> [Exercise requirements]
For this task, copy all of the data below exactly and skip the pictures.

> [Data block]
════════════════════
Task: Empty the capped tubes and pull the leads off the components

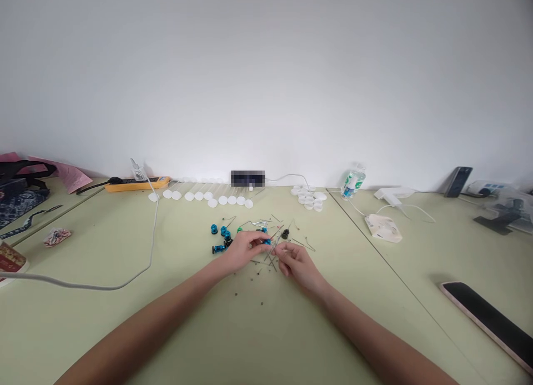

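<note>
My left hand [244, 250] is closed, thumb and fingers pinching a small blue metal part [267, 241]. Its fingertips almost meet those of my right hand [297, 264], which is also closed in a pinch. Thin metal rods cross where the fingertips come together, and what my right fingers hold is too small to make out. Blue round knobs [214, 229] and a blue cylindrical piece [218, 249] lie left of my left hand. Beyond my right hand sits a black knob [285, 234], with a bent metal rod [308, 244] to its right. Tiny nuts [236, 294] are scattered nearer me.
White round-ended pieces [222, 200] line the table's back, with small white caps [308, 199] to their right. A white cable [152, 251] loops across the left side from an orange power strip [137, 185]. Right are a plastic bottle [353, 182] and a phone [491, 321].
</note>
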Motion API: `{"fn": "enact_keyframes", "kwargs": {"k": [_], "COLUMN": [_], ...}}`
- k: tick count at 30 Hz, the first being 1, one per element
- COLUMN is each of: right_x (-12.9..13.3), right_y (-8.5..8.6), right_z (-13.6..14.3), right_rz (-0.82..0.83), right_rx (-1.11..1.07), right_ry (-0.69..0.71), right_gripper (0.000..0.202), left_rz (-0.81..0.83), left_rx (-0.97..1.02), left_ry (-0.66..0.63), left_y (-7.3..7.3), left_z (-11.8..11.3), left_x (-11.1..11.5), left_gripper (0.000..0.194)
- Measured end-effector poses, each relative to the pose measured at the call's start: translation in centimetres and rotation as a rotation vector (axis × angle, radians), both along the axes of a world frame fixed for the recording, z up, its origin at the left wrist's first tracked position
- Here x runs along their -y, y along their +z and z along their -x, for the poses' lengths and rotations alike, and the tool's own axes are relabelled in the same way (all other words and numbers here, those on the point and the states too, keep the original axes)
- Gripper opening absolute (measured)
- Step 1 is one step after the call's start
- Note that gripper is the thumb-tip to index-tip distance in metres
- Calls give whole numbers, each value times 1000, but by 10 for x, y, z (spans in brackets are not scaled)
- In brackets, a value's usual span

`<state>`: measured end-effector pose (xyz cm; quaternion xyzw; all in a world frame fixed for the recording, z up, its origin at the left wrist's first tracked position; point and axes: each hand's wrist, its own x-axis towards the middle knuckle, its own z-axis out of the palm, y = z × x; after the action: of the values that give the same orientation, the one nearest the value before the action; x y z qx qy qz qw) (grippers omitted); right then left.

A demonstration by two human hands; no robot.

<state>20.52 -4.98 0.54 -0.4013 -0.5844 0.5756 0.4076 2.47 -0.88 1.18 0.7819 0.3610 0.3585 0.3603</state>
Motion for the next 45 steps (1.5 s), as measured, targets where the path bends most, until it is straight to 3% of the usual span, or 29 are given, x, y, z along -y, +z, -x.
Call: {"fn": "enact_keyframes", "kwargs": {"k": [3, 8, 14, 17, 21, 28, 34, 41, 45], "right_x": [4, 4, 4, 4, 4, -1, 0, -1, -1], "right_y": [2, -4, -10, -5, 1, -9, -1, -6, -6], "right_z": [2, 3, 3, 4, 4, 2, 3, 1, 2], "right_rz": [-133, -204, -493, -377, -106, 217, 242, 209, 252], "right_rx": [174, 329, 557, 480, 192, -43, -110, -43, -48], "right_ry": [-68, -131, -276, -245, -114, -69, 74, -5, 43], "right_gripper": [29, 29, 24, 25, 23, 30, 34, 24, 26], "left_rz": [-33, -69, -144, -199, -212, -204, -192, -219, -195], "left_rx": [-14, -29, -99, -141, -144, -145, -146, -195, -176], "left_ry": [-22, -30, -45, -47, -40, -72, -69, -97, -109], "left_y": [2, 2, 7, 12, 15, 8, 4, 4, 6], "left_z": [1, -2, -5, -6, -6, -7, -6, -6, -6], "left_x": [2, 7, 13, 16, 18, 17, 14, 15, 16], "left_gripper": [28, 32, 33, 32, 32, 33, 32, 34, 32]}}
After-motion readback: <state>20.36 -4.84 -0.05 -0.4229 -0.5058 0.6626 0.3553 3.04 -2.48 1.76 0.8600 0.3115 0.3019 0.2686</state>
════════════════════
> [Result for this task]
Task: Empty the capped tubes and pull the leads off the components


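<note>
My left hand [244, 250] is closed, thumb and fingers pinching a small blue metal part [267, 241]. Its fingertips almost meet those of my right hand [297, 264], which is also closed in a pinch. Thin metal rods cross where the fingertips come together, and what my right fingers hold is too small to make out. Blue round knobs [214, 229] and a blue cylindrical piece [218, 249] lie left of my left hand. Beyond my right hand sits a black knob [285, 234], with a bent metal rod [308, 244] to its right. Tiny nuts [236, 294] are scattered nearer me.
White round-ended pieces [222, 200] line the table's back, with small white caps [308, 199] to their right. A white cable [152, 251] loops across the left side from an orange power strip [137, 185]. Right are a plastic bottle [353, 182] and a phone [491, 321].
</note>
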Motion API: `{"fn": "enact_keyframes", "kwargs": {"k": [_], "COLUMN": [_], ...}}`
- k: tick count at 30 Hz, the first being 1, one per element
- COLUMN is each of: right_x (-12.9..13.3), right_y (-8.5..8.6), right_z (-13.6..14.3), right_rz (-0.82..0.83), right_rx (-1.11..1.07), right_ry (-0.69..0.71), right_gripper (0.000..0.202), left_rz (-0.81..0.83), left_rx (-0.97..1.02), left_ry (-0.66..0.63), left_y (-7.3..7.3), left_z (-11.8..11.3), left_x (-11.1..11.5), left_gripper (0.000..0.194)
- Measured end-effector poses, each relative to the pose measured at the call's start: translation in centimetres and rotation as a rotation vector (axis × angle, radians), both along the axes of a world frame fixed for the recording, z up, its origin at the left wrist's first tracked position
- Here x runs along their -y, y along their +z and z along their -x, for the poses' lengths and rotations alike, and the tool's own axes are relabelled in the same way (all other words and numbers here, those on the point and the states too, keep the original axes)
- Gripper opening absolute (measured)
- Step 1 is one step after the call's start
- Note that gripper is the thumb-tip to index-tip distance in metres
- Calls give whole numbers, each value times 1000, but by 10 for x, y, z (spans in brackets are not scaled)
- In brackets, a value's usual span

`<state>`: measured end-effector pose (xyz cm; quaternion xyzw; all in a world frame fixed for the recording, z up, its origin at the left wrist's first tracked position; point and axes: each hand's wrist, its own x-axis towards the middle knuckle, its own z-axis out of the palm, y = z × x; after the action: of the values that give the same orientation, the one nearest the value before the action; x y z qx qy qz qw) (grippers omitted); right then left.

A demonstration by two human hands; no robot.

<state>20.52 -4.98 0.54 -0.4013 -0.5844 0.5756 0.4076 2.47 -0.88 1.18 0.7819 0.3610 0.3585 0.3603</state>
Motion for the next 45 steps (1.5 s), as measured, targets where the path bends most, until it is straight to 3% of the usual span, or 29 are given, x, y, z along -y, +z, -x.
Call: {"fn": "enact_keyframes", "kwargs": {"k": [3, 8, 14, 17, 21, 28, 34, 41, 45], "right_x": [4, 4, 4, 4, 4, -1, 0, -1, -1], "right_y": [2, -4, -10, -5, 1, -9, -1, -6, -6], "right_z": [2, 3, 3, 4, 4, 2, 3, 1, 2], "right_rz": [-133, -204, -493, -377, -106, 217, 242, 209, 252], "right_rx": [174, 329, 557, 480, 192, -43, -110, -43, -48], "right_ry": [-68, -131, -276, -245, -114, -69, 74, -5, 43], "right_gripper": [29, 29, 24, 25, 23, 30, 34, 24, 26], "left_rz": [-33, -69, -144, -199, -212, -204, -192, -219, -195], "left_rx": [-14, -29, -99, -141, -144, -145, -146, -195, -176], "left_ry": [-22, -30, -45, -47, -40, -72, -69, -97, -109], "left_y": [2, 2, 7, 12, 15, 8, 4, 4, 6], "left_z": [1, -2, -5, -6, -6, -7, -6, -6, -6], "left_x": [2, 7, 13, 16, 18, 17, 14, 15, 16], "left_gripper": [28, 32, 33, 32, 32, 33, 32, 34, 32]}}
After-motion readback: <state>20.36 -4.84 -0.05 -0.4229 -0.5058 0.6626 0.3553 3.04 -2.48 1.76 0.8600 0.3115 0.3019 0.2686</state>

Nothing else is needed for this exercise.